Tizian
Die titelgebende Figur tritt im Stück nicht auf und ist auch nicht im Figurenverzeichnis aufgeführt. Der Maler ist nur mittelbar durch Fremdcharakterisierungen und Botenberichte präsent, bildet aber den Gesprächsfokus des Stücks. Er ist für seine Schüler eine übermächtige Orientierungsinstanz. Den Tod vor Augen, stellt er die Prämissen seines bisherigen Schaffens infrage und arbeitet fieberhaft an einem letzten Bild, vor dem nach seiner Überzeugung seine älteren Arbeiten nicht mehr bestehen können. In diesem Bild, für das Cassandra, Lisa und seine Tochter Lavinia ihm Modell stehen, erscheint das Leben einerseits in unmittelbarer, sinnlich erfahrbarer Intensität – in der kaum fassbaren Schönheit der Göttin Venus (Lavinia) und in der natürlichen Leidenschaft einer Liebenden (Cassandra) – und andererseits in der Allegorie des ›großen Pan‹, dem verhüllten Kind, das Lisa im Arm hält. Nachdem zunächst der Page von Tizians scheinbar plötzlichem Sinneswandel auf dem Sterbebett berichtet hat, gibt Gianino zu erkennen, dass sich die Veränderung des Meisters schon früher angebahnt hatte: »Er sprach schon früher, was ich nicht verstand, / Gebietend ausgestreckt die blasse Hand… / Dann sah er uns mit großen Augen an / Und schrie laut auf: ›Es lebt der große Pan.‹« (III, 42) Die Schüler charakterisieren ihren Meister allerdings weiterhin so, wie sie ihn bisher kannten: als Künstler, für den die Distanz zum Leben unbedingte Voraussetzung seiner Kunst ist.

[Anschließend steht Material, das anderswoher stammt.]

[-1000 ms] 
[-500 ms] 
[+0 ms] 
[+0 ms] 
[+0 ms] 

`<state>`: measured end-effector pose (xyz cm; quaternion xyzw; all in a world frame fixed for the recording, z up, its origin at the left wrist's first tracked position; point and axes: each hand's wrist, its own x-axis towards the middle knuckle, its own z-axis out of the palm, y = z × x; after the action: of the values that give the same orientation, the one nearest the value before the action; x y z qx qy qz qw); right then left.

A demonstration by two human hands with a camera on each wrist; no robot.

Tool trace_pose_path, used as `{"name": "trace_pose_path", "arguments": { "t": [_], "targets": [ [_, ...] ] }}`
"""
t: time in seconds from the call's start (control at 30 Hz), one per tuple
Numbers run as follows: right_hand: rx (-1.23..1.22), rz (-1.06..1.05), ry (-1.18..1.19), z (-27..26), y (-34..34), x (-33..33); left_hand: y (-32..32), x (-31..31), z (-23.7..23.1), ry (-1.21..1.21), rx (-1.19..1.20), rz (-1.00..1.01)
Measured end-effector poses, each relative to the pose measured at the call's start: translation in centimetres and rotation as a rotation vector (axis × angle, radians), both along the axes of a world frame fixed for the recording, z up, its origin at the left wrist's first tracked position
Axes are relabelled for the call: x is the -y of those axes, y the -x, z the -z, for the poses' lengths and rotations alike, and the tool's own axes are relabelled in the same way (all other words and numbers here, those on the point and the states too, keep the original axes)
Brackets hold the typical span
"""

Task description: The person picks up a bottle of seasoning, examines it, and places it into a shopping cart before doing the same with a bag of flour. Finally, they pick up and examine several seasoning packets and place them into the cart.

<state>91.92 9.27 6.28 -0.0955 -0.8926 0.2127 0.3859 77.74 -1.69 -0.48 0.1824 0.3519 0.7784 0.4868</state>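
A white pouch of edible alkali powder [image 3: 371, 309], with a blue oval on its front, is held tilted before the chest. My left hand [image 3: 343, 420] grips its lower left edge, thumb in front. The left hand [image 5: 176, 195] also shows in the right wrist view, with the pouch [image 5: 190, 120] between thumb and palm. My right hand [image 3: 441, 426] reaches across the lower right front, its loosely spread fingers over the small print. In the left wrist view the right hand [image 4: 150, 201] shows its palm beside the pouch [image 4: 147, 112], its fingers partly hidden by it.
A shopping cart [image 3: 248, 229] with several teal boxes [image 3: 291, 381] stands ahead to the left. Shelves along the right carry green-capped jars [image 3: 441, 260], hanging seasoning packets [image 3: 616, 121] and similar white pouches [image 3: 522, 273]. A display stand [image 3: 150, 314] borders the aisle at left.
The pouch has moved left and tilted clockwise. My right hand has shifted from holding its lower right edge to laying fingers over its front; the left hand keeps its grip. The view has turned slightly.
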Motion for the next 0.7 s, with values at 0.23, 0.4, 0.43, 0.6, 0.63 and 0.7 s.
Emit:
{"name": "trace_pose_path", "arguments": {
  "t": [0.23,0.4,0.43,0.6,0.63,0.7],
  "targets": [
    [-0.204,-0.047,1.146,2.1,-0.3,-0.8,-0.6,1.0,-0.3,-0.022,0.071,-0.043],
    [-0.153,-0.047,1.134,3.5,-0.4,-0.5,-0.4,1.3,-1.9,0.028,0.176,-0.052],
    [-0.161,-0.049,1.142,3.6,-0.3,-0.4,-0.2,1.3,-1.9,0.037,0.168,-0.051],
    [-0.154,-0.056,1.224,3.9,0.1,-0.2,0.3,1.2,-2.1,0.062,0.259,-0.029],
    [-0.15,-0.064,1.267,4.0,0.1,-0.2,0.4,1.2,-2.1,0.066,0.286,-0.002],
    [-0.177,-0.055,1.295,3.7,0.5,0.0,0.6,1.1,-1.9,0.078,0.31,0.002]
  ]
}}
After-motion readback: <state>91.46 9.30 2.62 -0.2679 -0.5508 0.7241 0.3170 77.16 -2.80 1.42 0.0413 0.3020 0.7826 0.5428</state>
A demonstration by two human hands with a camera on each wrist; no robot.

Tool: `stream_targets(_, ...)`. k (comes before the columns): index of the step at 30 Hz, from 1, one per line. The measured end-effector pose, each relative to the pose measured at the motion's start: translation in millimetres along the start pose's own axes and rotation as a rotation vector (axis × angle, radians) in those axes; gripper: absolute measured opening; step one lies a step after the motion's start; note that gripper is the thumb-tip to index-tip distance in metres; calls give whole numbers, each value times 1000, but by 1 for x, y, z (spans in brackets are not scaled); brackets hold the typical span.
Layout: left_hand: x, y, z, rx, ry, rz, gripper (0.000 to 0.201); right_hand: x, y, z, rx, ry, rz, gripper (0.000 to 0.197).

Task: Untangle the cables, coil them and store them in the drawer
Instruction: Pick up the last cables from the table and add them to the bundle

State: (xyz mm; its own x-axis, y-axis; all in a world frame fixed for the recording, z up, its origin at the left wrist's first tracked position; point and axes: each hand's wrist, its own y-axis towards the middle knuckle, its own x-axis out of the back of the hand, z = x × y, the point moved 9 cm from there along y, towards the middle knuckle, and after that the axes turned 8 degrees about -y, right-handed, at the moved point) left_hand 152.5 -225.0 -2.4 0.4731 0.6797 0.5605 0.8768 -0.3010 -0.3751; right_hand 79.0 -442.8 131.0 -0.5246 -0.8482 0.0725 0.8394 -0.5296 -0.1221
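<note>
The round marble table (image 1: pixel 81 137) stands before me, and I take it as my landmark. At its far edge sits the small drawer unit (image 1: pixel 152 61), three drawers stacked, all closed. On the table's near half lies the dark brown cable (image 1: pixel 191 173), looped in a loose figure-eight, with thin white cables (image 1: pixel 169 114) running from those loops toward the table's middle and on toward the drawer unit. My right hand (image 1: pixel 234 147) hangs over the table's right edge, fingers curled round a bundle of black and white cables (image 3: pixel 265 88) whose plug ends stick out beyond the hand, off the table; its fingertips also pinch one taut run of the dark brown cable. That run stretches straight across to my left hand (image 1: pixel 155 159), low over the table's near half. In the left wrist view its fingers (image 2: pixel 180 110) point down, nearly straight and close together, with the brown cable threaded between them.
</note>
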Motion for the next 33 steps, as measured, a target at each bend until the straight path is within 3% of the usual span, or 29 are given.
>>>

Eine mögliche Vorlage Hofmannsthals für Tizians ›letztes Bild‹ hat Peter Szondi in dem früher Tizian selbst, später der Tizian-Schule zugeschriebenen Gemälde »Die Einweihung einer Bacchantin« (»Venus und die Bacchantin«) vermutet (Peter Szondi: Das letzte Bild, in: Insel-Almanach auf das Jahr 1965. Frankfurt a. M. 1964, S. 56 f.; wiederabgedruckt in: P. S., Lektüren und Lektionen. Frankfurt a. M. 1973, S. 121 f.). Eine online zugängliche Abbildung findet sich im Internet Archive (aus Richard Muther: Geschichte der Malerei. Band I. 4. Aufl. Berlin 1922, S. 435).